YOUR INSTRUCTIONS: Set down, please, without alteration, the lines of the entries below from the first through the one containing "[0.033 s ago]".
★ ★ ★ ★ ★
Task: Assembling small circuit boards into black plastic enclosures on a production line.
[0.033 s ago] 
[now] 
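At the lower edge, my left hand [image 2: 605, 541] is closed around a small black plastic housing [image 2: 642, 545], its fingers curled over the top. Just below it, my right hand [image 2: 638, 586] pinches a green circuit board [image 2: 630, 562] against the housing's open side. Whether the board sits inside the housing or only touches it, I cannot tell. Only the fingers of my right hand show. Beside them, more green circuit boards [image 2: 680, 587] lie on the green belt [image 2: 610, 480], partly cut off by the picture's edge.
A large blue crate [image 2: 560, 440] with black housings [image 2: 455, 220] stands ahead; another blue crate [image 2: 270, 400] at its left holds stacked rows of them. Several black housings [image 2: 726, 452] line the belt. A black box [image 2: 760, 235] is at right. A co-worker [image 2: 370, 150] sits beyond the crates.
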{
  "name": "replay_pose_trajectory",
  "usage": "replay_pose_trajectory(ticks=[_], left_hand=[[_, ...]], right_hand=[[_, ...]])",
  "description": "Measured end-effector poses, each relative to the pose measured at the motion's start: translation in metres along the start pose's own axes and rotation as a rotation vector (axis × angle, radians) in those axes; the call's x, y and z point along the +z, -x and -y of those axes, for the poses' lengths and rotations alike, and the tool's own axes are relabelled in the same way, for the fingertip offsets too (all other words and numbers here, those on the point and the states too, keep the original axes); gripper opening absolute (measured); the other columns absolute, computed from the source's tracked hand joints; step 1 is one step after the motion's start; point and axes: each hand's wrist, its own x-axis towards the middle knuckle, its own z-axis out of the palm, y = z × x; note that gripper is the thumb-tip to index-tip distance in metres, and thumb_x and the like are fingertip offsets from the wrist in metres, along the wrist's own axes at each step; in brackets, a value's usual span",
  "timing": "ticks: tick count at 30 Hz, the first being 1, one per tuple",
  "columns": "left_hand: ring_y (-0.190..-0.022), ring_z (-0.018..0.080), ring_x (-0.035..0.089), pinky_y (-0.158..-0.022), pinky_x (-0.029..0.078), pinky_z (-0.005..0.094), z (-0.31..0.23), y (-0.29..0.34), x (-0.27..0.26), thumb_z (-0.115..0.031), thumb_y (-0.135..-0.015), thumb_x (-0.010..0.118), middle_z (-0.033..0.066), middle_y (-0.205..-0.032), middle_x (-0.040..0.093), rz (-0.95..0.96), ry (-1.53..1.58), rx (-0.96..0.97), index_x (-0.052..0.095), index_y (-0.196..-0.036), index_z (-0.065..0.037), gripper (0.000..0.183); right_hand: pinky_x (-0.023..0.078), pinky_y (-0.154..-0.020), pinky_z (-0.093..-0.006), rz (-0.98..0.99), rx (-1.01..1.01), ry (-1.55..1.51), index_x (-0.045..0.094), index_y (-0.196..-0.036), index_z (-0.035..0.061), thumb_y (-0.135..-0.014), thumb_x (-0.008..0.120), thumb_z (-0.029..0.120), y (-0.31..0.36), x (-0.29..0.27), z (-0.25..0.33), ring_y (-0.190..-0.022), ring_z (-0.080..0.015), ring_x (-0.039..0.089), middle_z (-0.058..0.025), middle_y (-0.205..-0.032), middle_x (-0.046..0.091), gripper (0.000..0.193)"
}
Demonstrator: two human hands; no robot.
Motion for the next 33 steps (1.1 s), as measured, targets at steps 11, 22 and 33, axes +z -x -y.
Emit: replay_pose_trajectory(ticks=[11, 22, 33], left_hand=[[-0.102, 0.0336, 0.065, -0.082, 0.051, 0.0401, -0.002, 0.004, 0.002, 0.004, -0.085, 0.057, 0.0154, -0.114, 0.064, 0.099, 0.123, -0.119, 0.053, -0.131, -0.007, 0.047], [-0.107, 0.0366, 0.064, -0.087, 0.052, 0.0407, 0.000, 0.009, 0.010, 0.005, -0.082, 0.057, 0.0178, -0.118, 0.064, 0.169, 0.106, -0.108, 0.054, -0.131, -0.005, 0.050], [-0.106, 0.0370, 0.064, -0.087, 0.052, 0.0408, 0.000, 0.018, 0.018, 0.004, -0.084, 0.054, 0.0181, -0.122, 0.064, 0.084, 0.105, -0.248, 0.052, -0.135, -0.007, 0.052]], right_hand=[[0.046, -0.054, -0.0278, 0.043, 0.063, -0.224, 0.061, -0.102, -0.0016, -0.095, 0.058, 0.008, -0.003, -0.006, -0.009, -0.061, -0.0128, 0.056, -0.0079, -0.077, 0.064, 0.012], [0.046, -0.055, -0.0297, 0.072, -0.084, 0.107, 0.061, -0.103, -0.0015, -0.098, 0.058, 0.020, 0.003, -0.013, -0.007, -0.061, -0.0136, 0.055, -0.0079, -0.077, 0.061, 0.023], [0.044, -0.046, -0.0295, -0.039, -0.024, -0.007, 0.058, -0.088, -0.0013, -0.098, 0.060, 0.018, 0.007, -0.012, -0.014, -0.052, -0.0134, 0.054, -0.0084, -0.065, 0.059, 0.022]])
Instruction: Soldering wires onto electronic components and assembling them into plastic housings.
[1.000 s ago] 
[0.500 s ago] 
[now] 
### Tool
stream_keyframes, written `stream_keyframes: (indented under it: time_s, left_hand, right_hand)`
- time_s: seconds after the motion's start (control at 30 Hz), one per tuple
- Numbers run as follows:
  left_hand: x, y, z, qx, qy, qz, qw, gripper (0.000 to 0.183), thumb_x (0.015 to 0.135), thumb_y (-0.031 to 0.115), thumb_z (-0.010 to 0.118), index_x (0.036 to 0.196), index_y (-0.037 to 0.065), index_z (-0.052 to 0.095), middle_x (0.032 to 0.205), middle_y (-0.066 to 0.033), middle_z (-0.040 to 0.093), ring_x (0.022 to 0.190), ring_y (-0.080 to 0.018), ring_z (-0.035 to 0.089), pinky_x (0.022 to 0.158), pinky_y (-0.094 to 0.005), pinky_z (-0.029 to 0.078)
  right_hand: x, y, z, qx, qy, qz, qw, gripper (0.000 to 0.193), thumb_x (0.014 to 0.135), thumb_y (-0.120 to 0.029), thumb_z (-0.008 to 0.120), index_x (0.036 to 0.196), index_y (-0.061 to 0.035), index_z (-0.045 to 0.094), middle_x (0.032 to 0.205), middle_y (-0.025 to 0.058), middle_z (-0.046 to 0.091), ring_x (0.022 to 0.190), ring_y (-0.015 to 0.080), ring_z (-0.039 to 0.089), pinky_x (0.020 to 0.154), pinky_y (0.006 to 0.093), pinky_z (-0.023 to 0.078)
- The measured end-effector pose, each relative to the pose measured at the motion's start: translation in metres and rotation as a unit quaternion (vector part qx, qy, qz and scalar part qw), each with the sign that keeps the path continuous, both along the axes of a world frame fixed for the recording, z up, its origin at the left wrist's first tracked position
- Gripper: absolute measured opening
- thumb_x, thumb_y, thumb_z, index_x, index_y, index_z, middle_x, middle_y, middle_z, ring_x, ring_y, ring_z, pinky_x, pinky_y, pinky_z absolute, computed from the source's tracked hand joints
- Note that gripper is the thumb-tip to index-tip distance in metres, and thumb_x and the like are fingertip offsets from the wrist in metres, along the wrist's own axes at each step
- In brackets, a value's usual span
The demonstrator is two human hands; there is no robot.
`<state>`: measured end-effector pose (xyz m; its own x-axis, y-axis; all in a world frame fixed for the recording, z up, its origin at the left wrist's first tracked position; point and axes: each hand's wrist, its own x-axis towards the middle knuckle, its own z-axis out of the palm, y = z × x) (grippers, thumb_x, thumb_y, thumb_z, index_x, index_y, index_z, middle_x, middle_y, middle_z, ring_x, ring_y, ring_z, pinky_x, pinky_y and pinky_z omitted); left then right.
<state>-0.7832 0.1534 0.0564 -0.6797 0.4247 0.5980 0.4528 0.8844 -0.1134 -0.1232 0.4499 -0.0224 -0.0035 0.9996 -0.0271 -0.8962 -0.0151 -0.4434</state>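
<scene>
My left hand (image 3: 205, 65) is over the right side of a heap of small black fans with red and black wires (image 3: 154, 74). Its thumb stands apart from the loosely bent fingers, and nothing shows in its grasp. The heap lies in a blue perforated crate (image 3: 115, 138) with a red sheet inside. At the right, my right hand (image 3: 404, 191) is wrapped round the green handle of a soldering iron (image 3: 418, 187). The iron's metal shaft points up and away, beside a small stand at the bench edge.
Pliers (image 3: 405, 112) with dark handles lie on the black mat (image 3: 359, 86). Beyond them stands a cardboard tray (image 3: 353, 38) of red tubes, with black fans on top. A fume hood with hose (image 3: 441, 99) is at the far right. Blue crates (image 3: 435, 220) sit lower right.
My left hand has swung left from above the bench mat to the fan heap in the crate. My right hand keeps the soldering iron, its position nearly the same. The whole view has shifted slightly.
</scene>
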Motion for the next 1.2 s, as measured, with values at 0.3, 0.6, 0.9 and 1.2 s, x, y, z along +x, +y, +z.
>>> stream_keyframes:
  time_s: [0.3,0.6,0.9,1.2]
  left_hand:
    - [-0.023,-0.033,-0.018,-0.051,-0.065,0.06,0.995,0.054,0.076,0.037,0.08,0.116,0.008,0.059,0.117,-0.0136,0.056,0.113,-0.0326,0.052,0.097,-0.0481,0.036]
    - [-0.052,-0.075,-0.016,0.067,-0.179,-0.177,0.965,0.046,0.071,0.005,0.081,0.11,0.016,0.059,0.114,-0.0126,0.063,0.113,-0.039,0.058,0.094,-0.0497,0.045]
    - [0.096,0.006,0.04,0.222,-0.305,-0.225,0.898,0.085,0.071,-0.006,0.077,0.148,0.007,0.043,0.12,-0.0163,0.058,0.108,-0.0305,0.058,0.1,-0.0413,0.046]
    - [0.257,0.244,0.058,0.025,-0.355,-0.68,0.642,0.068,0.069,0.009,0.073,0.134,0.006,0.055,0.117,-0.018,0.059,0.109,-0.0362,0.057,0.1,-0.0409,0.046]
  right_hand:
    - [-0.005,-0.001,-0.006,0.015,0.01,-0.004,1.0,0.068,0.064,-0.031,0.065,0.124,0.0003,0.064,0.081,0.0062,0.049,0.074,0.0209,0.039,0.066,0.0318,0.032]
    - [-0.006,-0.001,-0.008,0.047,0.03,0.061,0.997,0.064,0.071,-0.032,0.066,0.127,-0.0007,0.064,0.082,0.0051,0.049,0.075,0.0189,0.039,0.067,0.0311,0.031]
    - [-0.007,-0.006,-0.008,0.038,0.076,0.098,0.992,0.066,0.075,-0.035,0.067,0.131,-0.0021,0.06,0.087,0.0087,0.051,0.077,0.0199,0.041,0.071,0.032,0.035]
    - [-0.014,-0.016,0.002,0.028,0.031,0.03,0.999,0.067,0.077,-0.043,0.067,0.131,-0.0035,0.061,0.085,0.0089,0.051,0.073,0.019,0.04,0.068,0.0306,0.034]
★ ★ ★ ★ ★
ANSWER TO THIS TASK:
Task: Assembling small circuit boards into black plastic enclosures on a production line.
[0.033 s ago] 

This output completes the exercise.